Nakken Nienke, Janssen Daisy J A, van den Bogaart Esther H A, Wouters Emiel F M, Franssen Frits M E, Vercoulen Jan H, Spruit Martijn A
Dept of Research and Education, CIRO, Horn, The Netherlands
Dept of Research and Education, CIRO, Horn, The Netherlands Centre of Expertise for Palliative Care, Maastricht University Medical Centre+ (MUMC+), Maastricht, The Netherlands.
Eur Respir Rev. 2015 Sep;24(137):498-504. doi: 10.1183/16000617.00010114.
The burden of chronic obstructive pulmonary disease (COPD) on society is increasing.
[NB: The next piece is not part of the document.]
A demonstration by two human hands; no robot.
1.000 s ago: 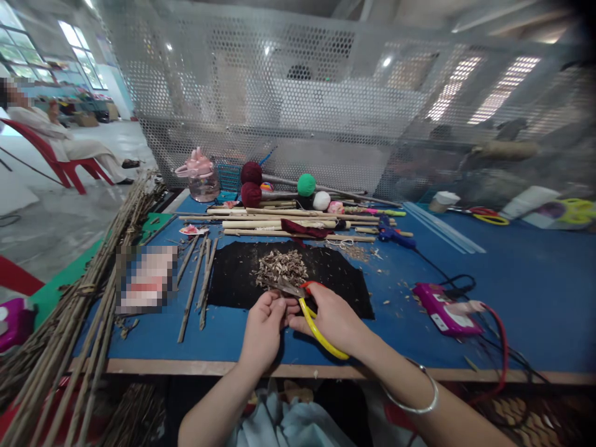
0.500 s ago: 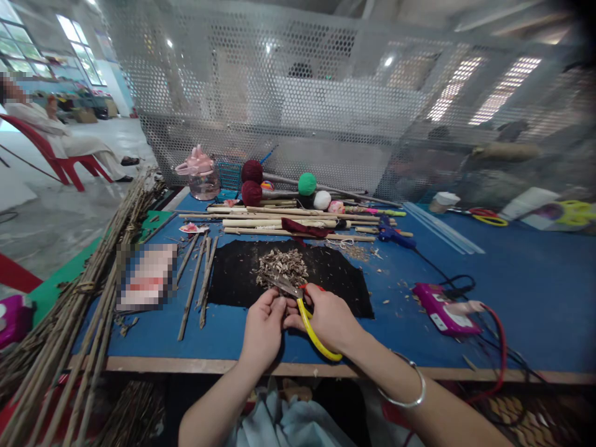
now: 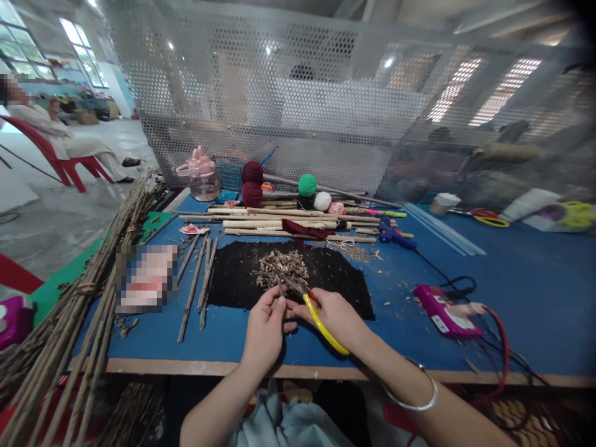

Healthcare systems should support patients with COPD in achieving an optimal quality of life, while limiting the costs of care. As a consequence, a shift from hospital care to home care seems inevitable. Therefore, patients will have to rely to a greater extent on informal caregivers. Patients with COPD as well as their informal caregivers are confronted with multiple limitations in activities of daily living. The presence of an informal caregiver is important to provide practical help and emotional support. However, caregivers can be overprotective, which can make patients more dependent. Informal caregiving may lead to symptoms of anxiety, depression, social isolation and a changed relationship with the patient. The caregivers' subjective burden is a major determinant of the impact of caregiving. Therefore, the caregiver's perception of the patient's health is an important factor. This article reviews the current knowledge about these informal caregivers of patients with COPD, the impact of COPD on their lives and their perception of the patient's health status.
慢性阻塞性肺疾病(COPD)给社会带来的负担正在增加。医疗保健系统应支持慢性阻塞性肺疾病患者实现最佳生活质量,同时限制护理成本。因此,从医院护理转向家庭护理似乎不可避免。因此,患者将不得不更大程度地依赖非正式护理人员。慢性阻塞性肺疾病患者及其非正式护理人员在日常生活活动中面临多种限制。非正式护理人员的存在对于提供实际帮助和情感支持很重要。然而,护理人员可能会过度保护,这可能会使患者更加依赖。非正式护理可能会导致焦虑、抑郁、社会孤立等症状以及与患者关系的改变。护理人员的主观负担是护理影响的主要决定因素。因此,护理人员对患者健康的认知是一个重要因素。本文综述了目前关于慢性阻塞性肺疾病患者这些非正式护理人员的知识、慢性阻塞性肺疾病对他们生活的影响以及他们对患者健康状况的认知。